• [Task description]: Your copy of the listing must be exact and must hold no images.

• [Source material]:

= Beginning of Section =

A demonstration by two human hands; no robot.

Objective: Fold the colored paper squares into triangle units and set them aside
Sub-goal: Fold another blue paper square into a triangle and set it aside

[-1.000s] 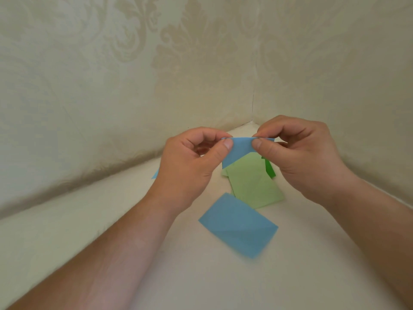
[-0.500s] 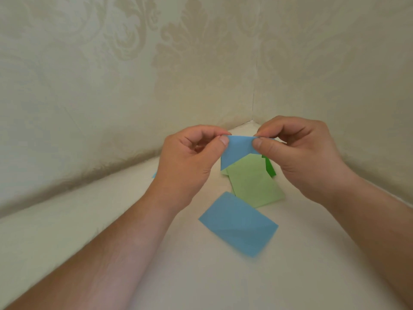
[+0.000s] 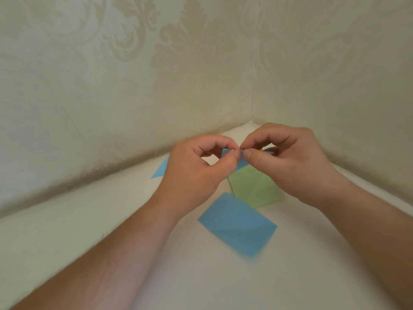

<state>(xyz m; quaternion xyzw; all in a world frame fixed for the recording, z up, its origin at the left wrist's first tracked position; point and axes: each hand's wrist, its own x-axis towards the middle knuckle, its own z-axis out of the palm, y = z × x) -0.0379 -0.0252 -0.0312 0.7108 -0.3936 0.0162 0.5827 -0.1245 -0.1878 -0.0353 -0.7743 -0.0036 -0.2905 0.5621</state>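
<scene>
Since the earlier frame the two pinches have been brought together, so less of the blue paper piece (image 3: 242, 164) is seen. It is held above the table (image 3: 89, 242), pinched between thumb and forefinger of the left hand (image 3: 196, 173) and the right hand (image 3: 290, 162), fingertips nearly touching. Below, a flat creased blue sheet (image 3: 237, 224) is overlapped slightly onto a pale green sheet (image 3: 252, 186) (both matte). Another blue corner (image 3: 161, 170) is seen far left, by patterned wallpaper (image 3: 156, 74).
</scene>
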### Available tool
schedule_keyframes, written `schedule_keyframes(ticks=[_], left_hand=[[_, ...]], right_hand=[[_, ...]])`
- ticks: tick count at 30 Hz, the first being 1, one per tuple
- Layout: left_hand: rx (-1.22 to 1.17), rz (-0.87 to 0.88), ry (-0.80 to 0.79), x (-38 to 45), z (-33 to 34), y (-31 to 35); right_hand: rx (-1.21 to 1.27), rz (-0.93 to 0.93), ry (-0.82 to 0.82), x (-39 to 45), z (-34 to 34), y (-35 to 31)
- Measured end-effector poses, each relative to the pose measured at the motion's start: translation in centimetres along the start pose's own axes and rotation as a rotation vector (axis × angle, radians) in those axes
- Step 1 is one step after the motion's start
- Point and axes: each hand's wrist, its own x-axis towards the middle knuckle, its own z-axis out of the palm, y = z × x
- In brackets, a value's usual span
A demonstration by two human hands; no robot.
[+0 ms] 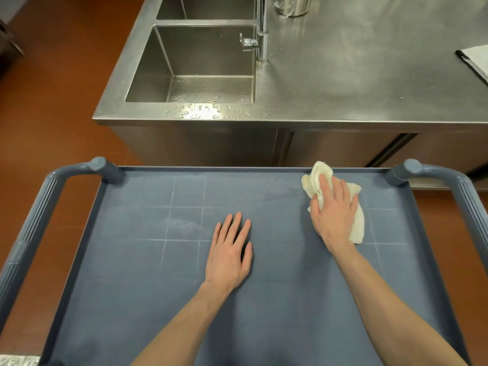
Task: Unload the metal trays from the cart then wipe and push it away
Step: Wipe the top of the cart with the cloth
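The blue-grey cart point(137, 281) fills the lower part of the head view, its top shelf bare except for my hands and a cloth. My right hand point(332, 210) presses a white cloth point(356, 225) flat on the shelf near the far right corner. My left hand point(229, 249) lies flat, fingers spread, on the middle of the shelf and holds nothing. No metal trays are on the cart's top shelf.
A steel counter point(343, 83) with a wet double sink point(195, 64) and a tap point(260, 33) stands just beyond the cart. A steel pot point(293, 5) and a tray's corner point(475, 62) sit on the counter. Cart handles point(34, 220) flank both sides. Red-brown floor lies to the left.
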Motion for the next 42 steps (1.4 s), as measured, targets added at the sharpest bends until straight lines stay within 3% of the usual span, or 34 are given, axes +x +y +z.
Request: schedule_keyframes(ticks=[8, 14, 24, 34, 42], left_hand=[[-0.006, -0.012, -0.002, 0.1, 0.1, -0.2], [-0.012, -0.024, -0.027, 0.1, -0.1, -0.4], [-0.01, -0.035, -0.02, 0.2, -0.4, -0.6], [-0.026, -0.032, 0.0, 0.2, -0.1, -0.6], [-0.013, -0.011, 0.012, 0.1, 0.1, -0.6]], right_hand=[[-0.005, -0.319, -0.176, -1.5, 1.7, -8.7], [0.006, -0.495, -0.229, -2.5, 2.1, -9.8], [-0.007, -0.276, -0.097, -1.1, -0.1, -1.9], [-0.002, 0.115, 0.049, 0.6, -3.6, 9.7], [-0.004, 0.129, 0.063, 1.4, -4.1, 10.9]])
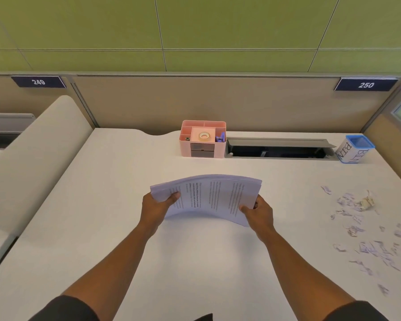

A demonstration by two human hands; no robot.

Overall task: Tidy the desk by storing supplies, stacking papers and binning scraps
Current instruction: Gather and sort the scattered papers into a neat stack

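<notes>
The person holds a stack of printed papers above the middle of the white worktop, with the left hand on its 9 o'clock edge and the right hand on its 3 o'clock edge. Each grip is clamped on the stack, thumb on top and fingers curled beneath. The sheets arch upward between the two hands, so the stack looks light and limp rather than stiff, and loose sheets could slide against each other and fan out. Holding it at opposite short edges, as now, seems the sound choice; easing the inward push would likely let the bow flatten before the stack is set down square.

At 12 o'clock from the papers, against the back partition, stands a pink organizer with a roll of tape in its middle compartment and something blue in the compartment to the right. Further to 2 o'clock sits a small blue-rimmed cup marked BIN. Torn paper scraps lie scattered at 3 to 4 o'clock, well apart from the stack, along with one crumpled ball. The supplies appear stored already, while the scraps are not yet binned.
</notes>
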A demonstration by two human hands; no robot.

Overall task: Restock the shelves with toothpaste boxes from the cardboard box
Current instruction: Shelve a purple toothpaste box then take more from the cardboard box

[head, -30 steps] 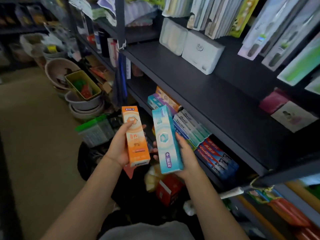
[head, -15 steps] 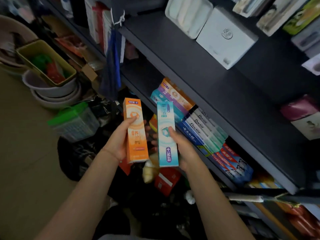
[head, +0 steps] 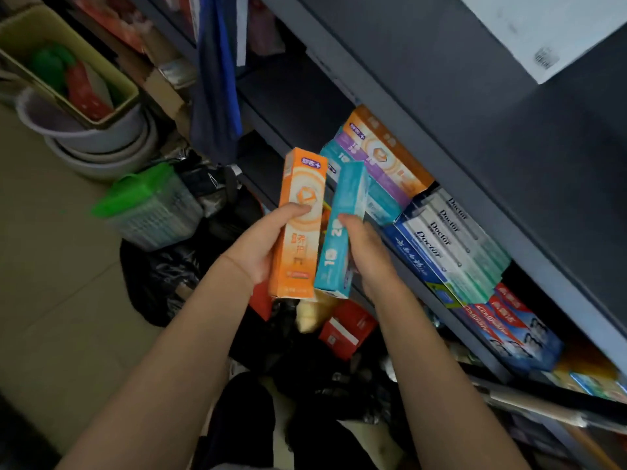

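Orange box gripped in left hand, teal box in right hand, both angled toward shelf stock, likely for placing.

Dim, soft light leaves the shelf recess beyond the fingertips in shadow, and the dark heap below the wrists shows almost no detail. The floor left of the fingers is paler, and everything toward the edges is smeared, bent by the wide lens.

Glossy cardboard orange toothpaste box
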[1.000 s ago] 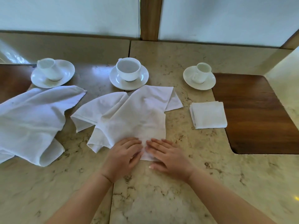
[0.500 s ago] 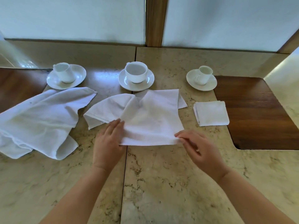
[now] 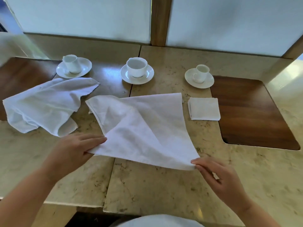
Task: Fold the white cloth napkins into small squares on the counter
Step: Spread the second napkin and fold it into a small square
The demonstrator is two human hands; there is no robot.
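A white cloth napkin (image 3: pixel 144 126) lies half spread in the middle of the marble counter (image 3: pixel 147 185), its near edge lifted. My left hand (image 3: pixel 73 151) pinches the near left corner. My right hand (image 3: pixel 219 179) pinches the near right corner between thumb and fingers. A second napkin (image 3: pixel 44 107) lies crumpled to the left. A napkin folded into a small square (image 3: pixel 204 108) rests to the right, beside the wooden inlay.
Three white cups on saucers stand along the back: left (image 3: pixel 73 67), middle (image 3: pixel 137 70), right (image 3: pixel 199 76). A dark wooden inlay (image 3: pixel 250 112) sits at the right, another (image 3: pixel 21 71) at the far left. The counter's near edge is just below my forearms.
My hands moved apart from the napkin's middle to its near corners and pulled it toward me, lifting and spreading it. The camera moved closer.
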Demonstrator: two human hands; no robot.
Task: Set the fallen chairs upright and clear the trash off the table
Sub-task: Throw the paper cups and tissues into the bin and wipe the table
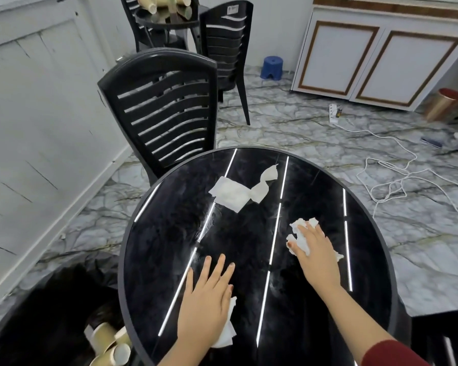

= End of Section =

• [Solution]:
A demonstration by two human hands; no robot.

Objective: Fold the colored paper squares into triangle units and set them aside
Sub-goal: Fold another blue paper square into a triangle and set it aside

[-1.000s] 
[-0.500s] 
[+0.000s] 

<state>(xyz m; quaternion xyzw; all in a world frame fixed for the recording, z up, its origin at the left wrist's first tracked position; point and axes: each hand's wrist, its own x-axis towards the middle knuckle, its own z-axis out of the palm, y = z × x) -0.0379 -0.0252 -0.0312 0.7108 -0.3936 0.0162 0.5827 -0.1245 -0.1878 -0.0353 -0.7743 -0.0036 -0.2905 0.5621</state>
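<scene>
Since the earlier frame the two pinches have been brought together, so less of the blue paper piece (image 3: 242, 164) is seen. It is held above the table (image 3: 89, 242), pinched between thumb and forefinger of the left hand (image 3: 196, 173) and the right hand (image 3: 290, 162), fingertips nearly touching. Below, a flat creased blue sheet (image 3: 237, 224) is overlapped slightly onto a pale green sheet (image 3: 252, 186) (both matte). Another blue corner (image 3: 161, 170) is seen far left, by patterned wallpaper (image 3: 156, 74).
</scene>
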### Available tool
schedule_keyframes, written `schedule_keyframes(ticks=[_], left_hand=[[_, ...]], right_hand=[[_, ...]])`
- ticks: tick count at 30 Hz, the first being 1, one per tuple
- Layout: left_hand: rx (-1.22 to 1.17), rz (-0.87 to 0.88), ry (-0.80 to 0.79), x (-38 to 45), z (-33 to 34), y (-31 to 35); right_hand: rx (-1.21 to 1.27), rz (-0.93 to 0.93), ry (-0.82 to 0.82), x (-39 to 45), z (-34 to 34), y (-35 to 31)
- Measured end-effector poses, each relative to the pose measured at the motion's start: translation in centimetres along the start pose's own axes and rotation as a rotation vector (axis × angle, radians) in those axes
- Step 1 is one step after the motion's start
- Point and axes: each hand's wrist, its own x-axis towards the middle knuckle, its own z-axis out of the palm, y = z × x
- In brackets, a value's usual span
A demonstration by two human hands; no robot.
[+0 ms] 
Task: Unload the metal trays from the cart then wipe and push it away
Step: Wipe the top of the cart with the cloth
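The blue-grey cart point(137, 281) fills the lower part of the head view, its top shelf bare except for my hands and a cloth. My right hand point(332, 210) presses a white cloth point(356, 225) flat on the shelf near the far right corner. My left hand point(229, 249) lies flat, fingers spread, on the middle of the shelf and holds nothing. No metal trays are on the cart's top shelf.
A steel counter point(343, 83) with a wet double sink point(195, 64) and a tap point(260, 33) stands just beyond the cart. A steel pot point(293, 5) and a tray's corner point(475, 62) sit on the counter. Cart handles point(34, 220) flank both sides. Red-brown floor lies to the left.
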Motion for the next 42 steps (1.4 s), as measured, targets added at the sharpest bends until straight lines stay within 3% of the usual span, or 34 are given, axes +x +y +z.
Request: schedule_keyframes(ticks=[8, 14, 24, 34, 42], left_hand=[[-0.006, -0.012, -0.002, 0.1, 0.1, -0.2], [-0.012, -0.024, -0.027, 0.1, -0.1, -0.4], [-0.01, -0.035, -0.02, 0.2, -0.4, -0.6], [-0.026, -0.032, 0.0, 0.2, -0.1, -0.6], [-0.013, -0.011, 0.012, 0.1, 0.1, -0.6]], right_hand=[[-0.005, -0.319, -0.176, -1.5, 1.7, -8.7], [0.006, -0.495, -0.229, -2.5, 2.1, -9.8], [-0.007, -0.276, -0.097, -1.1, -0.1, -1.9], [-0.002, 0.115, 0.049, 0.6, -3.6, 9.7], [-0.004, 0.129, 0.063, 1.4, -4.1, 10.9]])

A demonstration by two human hands; no robot.

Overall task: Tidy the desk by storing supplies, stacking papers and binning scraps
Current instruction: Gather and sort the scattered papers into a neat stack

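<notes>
The person holds a stack of printed papers above the middle of the white worktop, with the left hand on its 9 o'clock edge and the right hand on its 3 o'clock edge. Each grip is clamped on the stack, thumb on top and fingers curled beneath. The sheets arch upward between the two hands, so the stack looks light and limp rather than stiff, and loose sheets could slide against each other and fan out. Holding it at opposite short edges, as now, seems the sound choice; easing the inward push would likely let the bow flatten before the stack is set down square.

At 12 o'clock from the papers, against the back partition, stands a pink organizer with a roll of tape in its middle compartment and something blue in the compartment to the right. Further to 2 o'clock sits a small blue-rimmed cup marked BIN. Torn paper scraps lie scattered at 3 to 4 o'clock, well apart from the stack, along with one crumpled ball. The supplies appear stored already, while the scraps are not yet binned.
</notes>
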A demonstration by two human hands; no robot.

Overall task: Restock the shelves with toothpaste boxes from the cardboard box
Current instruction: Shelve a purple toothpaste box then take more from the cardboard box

[head, -30 steps] 
[head, -15 steps] 
[head, +0 steps] 

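Orange box gripped in left hand, teal box in right hand, both angled toward shelf stock, likely for placing.

Dim, soft light leaves the shelf recess beyond the fingertips in shadow, and the dark heap below the wrists shows almost no detail. The floor left of the fingers is paler, and everything toward the edges is smeared, bent by the wide lens.

Glossy cardboard orange toothpaste box
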[1.000 s ago] 
[0.500 s ago] 
[now] 
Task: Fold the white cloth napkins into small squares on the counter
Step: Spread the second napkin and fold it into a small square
The demonstrator is two human hands; there is no robot.
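A white cloth napkin (image 3: pixel 144 126) lies half spread in the middle of the marble counter (image 3: pixel 147 185), its near edge lifted. My left hand (image 3: pixel 73 151) pinches the near left corner. My right hand (image 3: pixel 219 179) pinches the near right corner between thumb and fingers. A second napkin (image 3: pixel 44 107) lies crumpled to the left. A napkin folded into a small square (image 3: pixel 204 108) rests to the right, beside the wooden inlay.
Three white cups on saucers stand along the back: left (image 3: pixel 73 67), middle (image 3: pixel 137 70), right (image 3: pixel 199 76). A dark wooden inlay (image 3: pixel 250 112) sits at the right, another (image 3: pixel 21 71) at the far left. The counter's near edge is just below my forearms.
My hands moved apart from the napkin's middle to its near corners and pulled it toward me, lifting and spreading it. The camera moved closer.
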Demonstrator: two human hands; no robot.
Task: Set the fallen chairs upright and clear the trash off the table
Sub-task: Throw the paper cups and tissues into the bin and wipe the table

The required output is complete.